Uitspraak ​201209255/2/A2


Volledige tekst

​201209255/2/A2.
Datum beslissing: 10 juli 2013

AFDELING
BESTUURSRECHTSPRAAK

PROCES-VERBAAL van de mondelinge beslissing met overeenkomstige toepassing van artikel 8:67 van de Algemene wet bestuursrecht (hierna: de Awb) op een verzoek van:

[verzoeker], wonend te Dordrecht, en anderen,
verzoekers,

om toepassing van artikel 8:15 van de Awb.

Procesverloop

Tijdens de openbare behandeling ter zitting van 9 juli 2013 van zaak nr. 201209255/1/A2 hebben [verzoeker] en anderen verzocht om wraking van mr. R.W.L. Loeb (hierna: de staatsraad) als de voorzitter van de meervoudige kamer belast met de behandeling van zaak nr. 201209255/1/A2.

De staatsraad heeft niet in de wraking berust.

De Afdeling heeft het wrakingsverzoek op 9 juli 2013 ter openbare zitting aan de orde gesteld, waar [verzoeker] en anderen niet zijn verschenen. De staatsraad heeft geen gebruik gemaakt van de gelegenheid te worden gehoord.

Beslissing

Bij mondelinge beslissing van 9 juli 2013 heeft de Afdeling het verzoek om toepassing van artikel 8:15 van de Awb afgewezen.

Overweging

Daartoe heeft zij het volgende overwogen.

1. Ingevolge artikel 8:15 van de Awb kan op verzoek van een partij elk van de rechters die een zaak behandelen, worden gewraakt op grond van feiten of omstandigheden waardoor de rechterlijke onpartijdigheid schade zou kunnen lijden.

2. Het verzoek berust op het betoog dat de staatsraad ten onrechte heeft geweigerd de gemachtigde van [verzoeker] en anderen toe te staan meer dan vijf minuten te spreken bij aanvang van de zitting. Door deze gang van zaken is volgens hen de partijdigheid van de staatsraad in het geding.
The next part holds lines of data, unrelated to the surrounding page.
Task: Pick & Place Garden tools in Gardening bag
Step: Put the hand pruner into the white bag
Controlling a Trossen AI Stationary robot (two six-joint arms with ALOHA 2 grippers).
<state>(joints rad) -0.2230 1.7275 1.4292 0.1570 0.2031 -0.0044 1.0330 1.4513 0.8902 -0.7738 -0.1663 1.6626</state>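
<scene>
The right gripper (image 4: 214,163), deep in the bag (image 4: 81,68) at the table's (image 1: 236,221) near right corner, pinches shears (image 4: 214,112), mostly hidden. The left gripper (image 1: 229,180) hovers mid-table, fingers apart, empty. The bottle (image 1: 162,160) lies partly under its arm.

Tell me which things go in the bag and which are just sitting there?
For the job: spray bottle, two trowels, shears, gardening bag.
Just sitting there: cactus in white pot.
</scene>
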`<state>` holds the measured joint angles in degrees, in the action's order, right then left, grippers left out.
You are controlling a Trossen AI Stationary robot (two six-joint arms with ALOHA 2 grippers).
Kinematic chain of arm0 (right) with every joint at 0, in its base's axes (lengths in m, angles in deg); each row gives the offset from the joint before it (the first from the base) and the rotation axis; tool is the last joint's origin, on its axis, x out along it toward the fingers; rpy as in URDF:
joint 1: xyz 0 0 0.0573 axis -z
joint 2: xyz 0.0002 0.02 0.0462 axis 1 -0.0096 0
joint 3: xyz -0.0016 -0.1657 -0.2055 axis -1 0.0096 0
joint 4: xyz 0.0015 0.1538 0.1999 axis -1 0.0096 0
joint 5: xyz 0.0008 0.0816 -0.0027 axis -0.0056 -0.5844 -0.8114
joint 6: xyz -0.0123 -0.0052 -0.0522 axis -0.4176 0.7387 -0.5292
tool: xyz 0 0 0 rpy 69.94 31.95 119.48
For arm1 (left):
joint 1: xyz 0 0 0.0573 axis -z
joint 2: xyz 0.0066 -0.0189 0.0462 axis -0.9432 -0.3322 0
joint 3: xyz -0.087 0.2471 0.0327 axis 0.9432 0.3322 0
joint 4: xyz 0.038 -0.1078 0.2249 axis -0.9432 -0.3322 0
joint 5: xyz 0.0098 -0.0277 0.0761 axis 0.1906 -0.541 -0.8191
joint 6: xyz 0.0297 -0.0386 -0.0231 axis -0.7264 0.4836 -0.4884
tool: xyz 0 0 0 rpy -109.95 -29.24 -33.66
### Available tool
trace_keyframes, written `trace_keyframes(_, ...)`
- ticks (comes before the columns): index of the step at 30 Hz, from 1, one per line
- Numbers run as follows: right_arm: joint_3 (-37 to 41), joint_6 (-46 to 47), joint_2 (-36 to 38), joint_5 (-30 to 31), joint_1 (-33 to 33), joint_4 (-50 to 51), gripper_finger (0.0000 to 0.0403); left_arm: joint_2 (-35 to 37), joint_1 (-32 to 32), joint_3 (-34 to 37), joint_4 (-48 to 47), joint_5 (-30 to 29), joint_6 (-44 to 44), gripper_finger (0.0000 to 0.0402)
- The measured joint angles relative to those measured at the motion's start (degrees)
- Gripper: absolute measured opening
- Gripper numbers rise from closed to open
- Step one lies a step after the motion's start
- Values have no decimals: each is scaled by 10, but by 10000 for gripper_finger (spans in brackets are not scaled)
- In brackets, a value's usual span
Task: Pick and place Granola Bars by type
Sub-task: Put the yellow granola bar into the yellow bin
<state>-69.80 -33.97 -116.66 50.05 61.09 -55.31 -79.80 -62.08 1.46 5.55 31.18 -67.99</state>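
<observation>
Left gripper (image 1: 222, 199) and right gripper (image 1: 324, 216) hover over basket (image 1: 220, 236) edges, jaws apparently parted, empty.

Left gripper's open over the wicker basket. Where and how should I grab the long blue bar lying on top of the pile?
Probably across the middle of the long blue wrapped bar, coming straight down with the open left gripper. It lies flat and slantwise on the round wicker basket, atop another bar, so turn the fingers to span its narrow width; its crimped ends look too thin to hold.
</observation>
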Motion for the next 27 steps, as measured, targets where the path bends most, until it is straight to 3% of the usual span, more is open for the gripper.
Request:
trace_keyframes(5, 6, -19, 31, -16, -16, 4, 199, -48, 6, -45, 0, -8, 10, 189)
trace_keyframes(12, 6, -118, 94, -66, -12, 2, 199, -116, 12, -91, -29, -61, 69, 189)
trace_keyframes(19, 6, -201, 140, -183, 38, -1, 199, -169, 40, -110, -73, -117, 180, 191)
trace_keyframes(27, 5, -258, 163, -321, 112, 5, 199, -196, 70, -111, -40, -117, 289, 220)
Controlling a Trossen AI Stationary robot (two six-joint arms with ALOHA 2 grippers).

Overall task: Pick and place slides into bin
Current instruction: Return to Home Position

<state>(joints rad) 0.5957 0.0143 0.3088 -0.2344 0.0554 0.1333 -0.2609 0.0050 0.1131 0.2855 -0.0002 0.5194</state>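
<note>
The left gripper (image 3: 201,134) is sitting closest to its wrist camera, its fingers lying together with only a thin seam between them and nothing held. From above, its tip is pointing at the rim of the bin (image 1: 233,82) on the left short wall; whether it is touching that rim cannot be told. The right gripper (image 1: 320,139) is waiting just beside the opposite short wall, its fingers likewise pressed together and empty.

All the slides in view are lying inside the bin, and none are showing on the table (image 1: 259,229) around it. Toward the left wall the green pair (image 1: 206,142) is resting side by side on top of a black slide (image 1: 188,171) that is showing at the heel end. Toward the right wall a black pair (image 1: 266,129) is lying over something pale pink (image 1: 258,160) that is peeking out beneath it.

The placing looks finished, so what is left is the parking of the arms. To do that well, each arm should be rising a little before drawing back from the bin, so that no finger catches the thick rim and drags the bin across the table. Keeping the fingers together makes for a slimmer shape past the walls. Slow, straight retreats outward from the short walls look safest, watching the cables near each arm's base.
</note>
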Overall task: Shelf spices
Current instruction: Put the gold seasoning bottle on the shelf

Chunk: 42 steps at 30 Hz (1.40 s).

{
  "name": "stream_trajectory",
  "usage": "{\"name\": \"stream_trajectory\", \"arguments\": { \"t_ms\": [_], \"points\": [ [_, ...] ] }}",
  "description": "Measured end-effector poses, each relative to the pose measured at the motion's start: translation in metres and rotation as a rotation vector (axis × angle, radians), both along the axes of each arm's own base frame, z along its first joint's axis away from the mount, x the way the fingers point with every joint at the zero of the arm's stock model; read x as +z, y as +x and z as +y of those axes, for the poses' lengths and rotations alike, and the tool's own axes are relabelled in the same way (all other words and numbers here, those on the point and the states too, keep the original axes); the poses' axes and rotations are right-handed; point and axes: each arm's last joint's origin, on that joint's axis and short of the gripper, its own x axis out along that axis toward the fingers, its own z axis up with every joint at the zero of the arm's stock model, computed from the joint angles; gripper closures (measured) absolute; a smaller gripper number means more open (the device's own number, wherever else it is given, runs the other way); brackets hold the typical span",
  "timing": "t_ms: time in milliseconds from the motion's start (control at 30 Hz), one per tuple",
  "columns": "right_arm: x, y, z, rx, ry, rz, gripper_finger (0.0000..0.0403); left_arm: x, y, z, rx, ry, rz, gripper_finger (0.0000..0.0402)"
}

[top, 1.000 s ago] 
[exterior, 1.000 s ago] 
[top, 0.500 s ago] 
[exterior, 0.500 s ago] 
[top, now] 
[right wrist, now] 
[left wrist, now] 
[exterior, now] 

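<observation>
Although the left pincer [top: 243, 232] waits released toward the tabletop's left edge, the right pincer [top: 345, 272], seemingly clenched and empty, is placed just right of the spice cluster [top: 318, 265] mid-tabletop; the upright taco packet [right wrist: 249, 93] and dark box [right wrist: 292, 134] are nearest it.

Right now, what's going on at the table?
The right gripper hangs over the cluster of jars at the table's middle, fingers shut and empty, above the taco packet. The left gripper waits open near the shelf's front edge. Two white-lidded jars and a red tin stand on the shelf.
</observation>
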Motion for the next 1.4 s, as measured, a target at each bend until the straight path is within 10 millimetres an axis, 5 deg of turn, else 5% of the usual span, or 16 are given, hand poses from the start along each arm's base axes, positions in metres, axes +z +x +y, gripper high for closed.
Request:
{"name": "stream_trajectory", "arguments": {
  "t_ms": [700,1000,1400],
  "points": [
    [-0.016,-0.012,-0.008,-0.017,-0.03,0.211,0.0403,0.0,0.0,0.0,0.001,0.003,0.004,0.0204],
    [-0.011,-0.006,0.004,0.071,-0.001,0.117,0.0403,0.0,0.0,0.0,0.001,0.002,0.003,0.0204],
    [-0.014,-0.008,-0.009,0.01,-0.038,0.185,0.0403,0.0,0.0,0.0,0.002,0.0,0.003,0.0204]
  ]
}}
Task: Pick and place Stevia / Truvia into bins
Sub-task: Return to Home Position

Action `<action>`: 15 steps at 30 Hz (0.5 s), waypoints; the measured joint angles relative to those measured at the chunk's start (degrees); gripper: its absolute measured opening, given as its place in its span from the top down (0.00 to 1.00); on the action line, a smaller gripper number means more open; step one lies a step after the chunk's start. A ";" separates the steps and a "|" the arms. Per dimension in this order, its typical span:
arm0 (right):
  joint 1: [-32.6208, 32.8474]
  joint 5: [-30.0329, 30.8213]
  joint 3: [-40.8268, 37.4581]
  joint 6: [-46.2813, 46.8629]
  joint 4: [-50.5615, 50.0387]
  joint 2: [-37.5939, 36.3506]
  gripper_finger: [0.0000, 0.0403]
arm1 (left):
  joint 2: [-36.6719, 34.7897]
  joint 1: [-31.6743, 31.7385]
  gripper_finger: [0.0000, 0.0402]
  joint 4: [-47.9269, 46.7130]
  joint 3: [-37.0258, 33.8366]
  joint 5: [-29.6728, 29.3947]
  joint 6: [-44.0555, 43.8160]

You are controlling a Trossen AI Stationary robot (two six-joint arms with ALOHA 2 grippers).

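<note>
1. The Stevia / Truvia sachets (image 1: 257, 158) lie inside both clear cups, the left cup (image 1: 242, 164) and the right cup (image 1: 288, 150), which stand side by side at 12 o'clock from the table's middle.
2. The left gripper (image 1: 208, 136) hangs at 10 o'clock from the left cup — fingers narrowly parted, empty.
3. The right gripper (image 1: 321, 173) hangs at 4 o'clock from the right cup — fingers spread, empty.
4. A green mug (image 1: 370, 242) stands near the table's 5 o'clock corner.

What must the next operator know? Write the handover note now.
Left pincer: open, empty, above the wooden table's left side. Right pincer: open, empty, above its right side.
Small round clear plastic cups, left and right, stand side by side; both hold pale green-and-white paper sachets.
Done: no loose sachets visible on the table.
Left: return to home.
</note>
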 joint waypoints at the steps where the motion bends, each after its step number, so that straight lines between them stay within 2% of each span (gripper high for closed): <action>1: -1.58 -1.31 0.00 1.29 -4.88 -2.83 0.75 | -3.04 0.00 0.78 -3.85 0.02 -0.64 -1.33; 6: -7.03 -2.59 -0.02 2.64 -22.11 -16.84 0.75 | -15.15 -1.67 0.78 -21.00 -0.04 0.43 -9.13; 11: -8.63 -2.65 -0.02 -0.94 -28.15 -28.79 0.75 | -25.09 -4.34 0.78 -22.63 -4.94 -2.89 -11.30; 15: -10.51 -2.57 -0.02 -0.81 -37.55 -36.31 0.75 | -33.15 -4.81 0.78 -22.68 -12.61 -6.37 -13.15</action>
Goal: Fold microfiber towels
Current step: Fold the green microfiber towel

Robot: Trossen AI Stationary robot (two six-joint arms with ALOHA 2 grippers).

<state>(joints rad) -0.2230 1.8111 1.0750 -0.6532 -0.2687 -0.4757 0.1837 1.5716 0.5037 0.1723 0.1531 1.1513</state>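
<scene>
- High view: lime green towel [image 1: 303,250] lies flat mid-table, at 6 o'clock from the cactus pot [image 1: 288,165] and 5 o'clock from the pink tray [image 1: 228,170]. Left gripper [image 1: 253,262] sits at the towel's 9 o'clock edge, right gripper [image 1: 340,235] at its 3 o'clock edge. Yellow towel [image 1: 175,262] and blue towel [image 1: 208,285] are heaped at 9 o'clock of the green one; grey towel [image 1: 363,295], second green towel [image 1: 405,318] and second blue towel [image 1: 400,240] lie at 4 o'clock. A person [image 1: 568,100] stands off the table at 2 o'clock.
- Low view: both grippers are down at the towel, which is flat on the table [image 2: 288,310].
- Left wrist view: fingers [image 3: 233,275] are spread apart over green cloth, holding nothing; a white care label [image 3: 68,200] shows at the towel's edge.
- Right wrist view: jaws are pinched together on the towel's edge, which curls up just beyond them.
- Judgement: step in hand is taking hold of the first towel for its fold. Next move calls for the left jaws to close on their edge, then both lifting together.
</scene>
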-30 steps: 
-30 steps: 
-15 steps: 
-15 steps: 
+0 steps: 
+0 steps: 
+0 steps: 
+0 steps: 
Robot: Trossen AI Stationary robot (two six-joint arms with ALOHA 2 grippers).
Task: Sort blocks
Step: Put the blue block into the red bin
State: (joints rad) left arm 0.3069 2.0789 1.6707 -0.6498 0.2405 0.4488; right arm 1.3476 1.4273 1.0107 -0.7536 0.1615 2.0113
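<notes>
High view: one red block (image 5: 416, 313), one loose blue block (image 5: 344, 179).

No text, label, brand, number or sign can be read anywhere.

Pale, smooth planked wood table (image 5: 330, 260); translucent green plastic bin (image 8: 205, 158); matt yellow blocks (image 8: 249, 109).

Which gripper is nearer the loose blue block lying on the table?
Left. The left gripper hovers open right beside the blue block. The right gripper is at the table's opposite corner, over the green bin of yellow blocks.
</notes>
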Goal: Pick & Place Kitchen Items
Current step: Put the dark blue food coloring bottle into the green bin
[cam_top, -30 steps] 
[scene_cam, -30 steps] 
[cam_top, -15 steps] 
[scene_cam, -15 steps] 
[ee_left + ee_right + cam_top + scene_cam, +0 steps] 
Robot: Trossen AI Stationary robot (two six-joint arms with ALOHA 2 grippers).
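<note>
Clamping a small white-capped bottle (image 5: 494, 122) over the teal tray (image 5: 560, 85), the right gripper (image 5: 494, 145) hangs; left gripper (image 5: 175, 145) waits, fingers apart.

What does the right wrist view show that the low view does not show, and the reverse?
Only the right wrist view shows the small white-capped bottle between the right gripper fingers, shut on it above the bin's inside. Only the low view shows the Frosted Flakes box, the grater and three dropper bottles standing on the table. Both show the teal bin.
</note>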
3. De staatsraad heeft als voorzitter van de meervoudige kamer van de Afdeling op de voet van artikel 8:61, eerste lid, van de Awb de leiding over het onderzoek ter zitting. De beslissingen omtrent het verloop van de zitting en de orde in de zittingszaal staan als zodanig in een wrakingsprocedure niet ter beoordeling.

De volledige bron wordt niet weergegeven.